Summary: SELinux is preventing /usr/bin/nautilus "execute" access on linux.bin. Detailed Description: SELinux denied access requested by nautilus. It is not expected that this access is required by nautilus and this access may signal an intrusion attempt. It is also possible that the specific version or configuration of the application is causing it to require additional access. Allowing Access: You can generate a local policy module to allow this access - see FAQ (http://docs.fedoraproject.org/selinux-faq-fc5/#id2961385) Please file a bug report.
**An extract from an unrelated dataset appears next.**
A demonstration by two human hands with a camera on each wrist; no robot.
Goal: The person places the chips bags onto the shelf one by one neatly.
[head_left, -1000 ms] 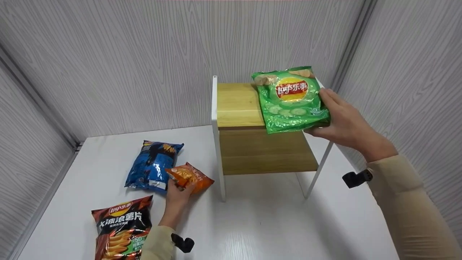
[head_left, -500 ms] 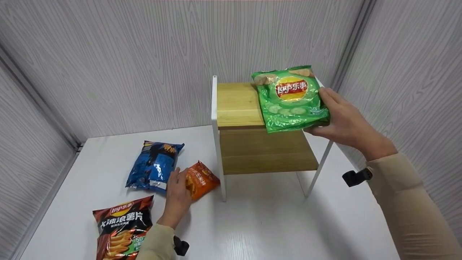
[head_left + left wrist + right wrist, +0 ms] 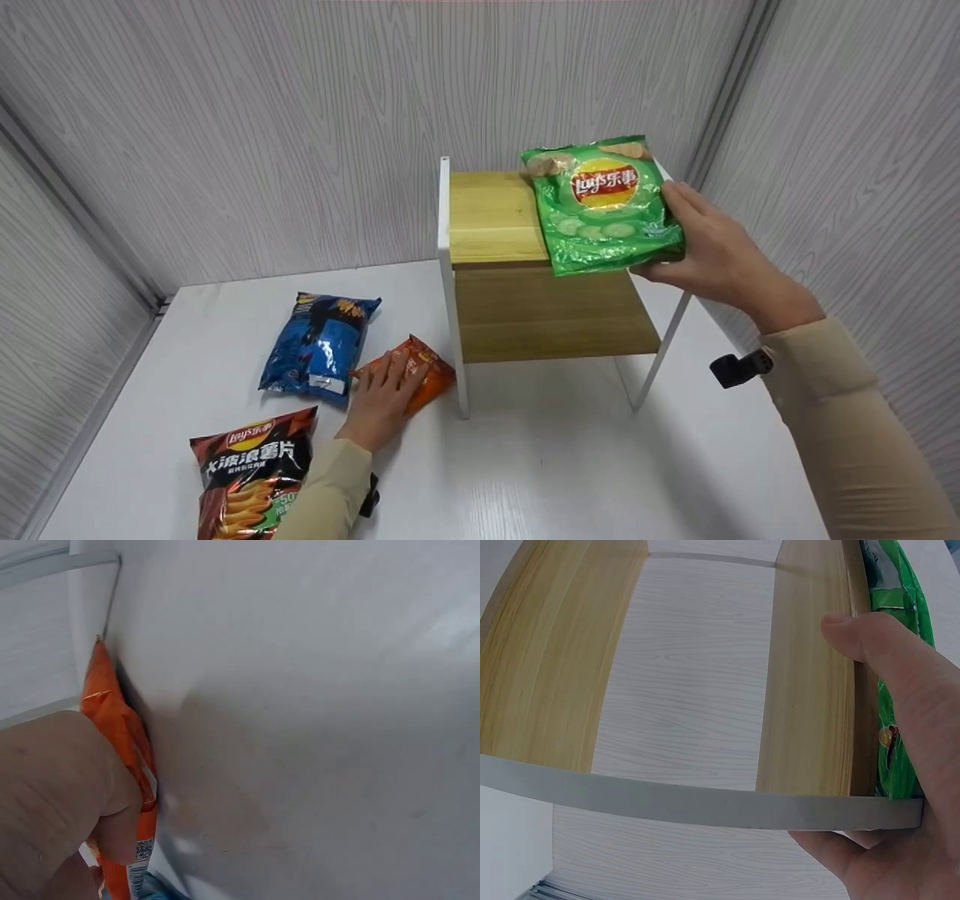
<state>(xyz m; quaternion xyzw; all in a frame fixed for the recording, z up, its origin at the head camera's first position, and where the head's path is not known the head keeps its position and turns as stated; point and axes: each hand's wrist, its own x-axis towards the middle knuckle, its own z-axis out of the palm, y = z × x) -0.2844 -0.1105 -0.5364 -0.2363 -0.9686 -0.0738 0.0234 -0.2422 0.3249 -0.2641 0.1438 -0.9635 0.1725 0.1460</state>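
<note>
My left hand (image 3: 381, 401) lies over a small orange snack bag (image 3: 439, 375) on the white table, its fingers stretched across the front. In the left wrist view the thumb bends against the edge of the orange bag (image 3: 120, 727). At the upper right, my right hand (image 3: 709, 251) grips the top corner of a small two-tier shelf (image 3: 495, 217) with white side frames. The right wrist view puts the thumb over the board's edge and fingers behind the frame (image 3: 705, 802). A green Lay's chip bag (image 3: 604, 221) leans on the top tier against that hand.
A blue chip bag (image 3: 319, 345) lies left of the orange one. Nearer the front is a black and red Lay's bag (image 3: 251, 472), partly covered by the left sleeve (image 3: 326, 487). Grey wood-grained walls (image 3: 300, 135) enclose the table (image 3: 540, 465) at the back and sides.
The left hand let go of the orange bag, which shifted right to the shelf leg and turned. That hand then moved from its left side onto it. The right hand and green bag stayed put.
</note>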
Additional Information: Source Context user_u:user_r:user_t:s0 Target Context system_u:object_r:dosfs_t:s0 Target Objects linux.bin [ file ] Source nautilus Source Path /usr/bin/nautilus Port <Unknown> Host (removed) Source RPM Packages nautilus-2.28.4-2.fc12 Target RPM Packages Policy RPM selinux-policy-3.6.32-99.fc12 Selinux Enabled True Policy Type targeted Enforcing Mode Enforcing Plugin Name catchall Host Name (removed) Platform Linux f15 2.6.32.9-70.fc12.i686 #1 SMP Wed Mar 3 05:14:32 UTC 2010 i686 athlon Alert Count 1 First Seen Tue 16 Mar 2010 07:59:00 PM EDT Last Seen Tue 16 Mar 2010 07:59:00 PM EDT Local ID c4b89a27-c024-434d-9cc8-c60fba93b158 Line Numbers Raw Audit Messages node=f15 type=AVC msg=audit(1268783940.707:15): avc: denied { execute } for pid=2097 comm="nautilus" name="linux.bin" dev=sdf1 ino=127 scontext=user_u:user_r:user_t:s0 tcontext=system_u:object_r:dosfs_t:s0 tclass=file node=f15 type=SYSCALL msg=audit(1268783940.707:15): arch=40000003 syscall=33 success=no exit=-13 a0=9209ad0 a1=1 a2=68d1a4 a3=b6a05340 items=0 ppid=1642 pid=2097 auid=500 uid=500 gid=500 euid=500 suid=500 fsuid=500 egid=500 sgid=500 fsgid=500 tty=(none) ses=1 comm="nautilus" exe="/usr/bin/nautilus" subj=user_u:user_r:user_t:s0 key=(null) Hash String generated from catchall,nautilus,user_t,dosfs_t,file,execute audit2allow suggests: #============= user_t ============== allow user_t dosfs_t:file execute;
Miroslav add fs_exec_noxattr(staff_t) and fs_exec_noxattr(user_t) To the roles directory. Dima did you intend to use confined users?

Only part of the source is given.